_Task details_. Would you output the whole listing below, exactly as it reads?
Material provided section start
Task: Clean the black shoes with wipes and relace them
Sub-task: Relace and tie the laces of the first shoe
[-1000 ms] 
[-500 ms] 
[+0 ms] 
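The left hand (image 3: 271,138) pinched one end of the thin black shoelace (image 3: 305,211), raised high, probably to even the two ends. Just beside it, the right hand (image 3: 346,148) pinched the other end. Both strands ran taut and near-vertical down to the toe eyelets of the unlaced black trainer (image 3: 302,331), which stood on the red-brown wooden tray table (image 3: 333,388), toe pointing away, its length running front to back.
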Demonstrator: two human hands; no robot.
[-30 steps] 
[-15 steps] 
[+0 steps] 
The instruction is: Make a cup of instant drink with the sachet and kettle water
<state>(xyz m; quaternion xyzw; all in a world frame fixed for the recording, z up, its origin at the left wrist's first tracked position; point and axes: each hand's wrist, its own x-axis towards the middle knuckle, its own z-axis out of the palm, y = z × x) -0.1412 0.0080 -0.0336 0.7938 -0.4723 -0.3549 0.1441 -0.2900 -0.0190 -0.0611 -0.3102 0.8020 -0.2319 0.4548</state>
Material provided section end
_Result for this exercise_.
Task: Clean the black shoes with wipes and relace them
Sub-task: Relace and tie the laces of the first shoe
[-1000 ms] 
[-500 ms] 
[+0 ms] 
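The left hand (image 3: 271,138) pinched one end of the thin black shoelace (image 3: 305,211), raised high, probably to even the two ends. Just beside it, the right hand (image 3: 346,148) pinched the other end. Both strands ran taut and near-vertical down to the toe eyelets of the unlaced black trainer (image 3: 302,331), which stood on the red-brown wooden tray table (image 3: 333,388), toe pointing away, its length running front to back.
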Demonstrator: two human hands; no robot.
[-30 steps] 
[-15 steps] 
[+0 steps] 
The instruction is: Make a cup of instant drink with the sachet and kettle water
<state>(xyz m; quaternion xyzw; all in a world frame fixed for the recording, z up, its origin at the left wrist's first tracked position; point and axes: each hand's wrist, its own x-axis towards the middle knuckle, its own z-axis out of the palm, y = z × x) -0.1412 0.0080 -0.0336 0.7938 -0.4723 -0.3549 0.1441 -0.2900 -0.0190 -0.0611 -0.3102 0.8020 -0.2319 0.4548</state>

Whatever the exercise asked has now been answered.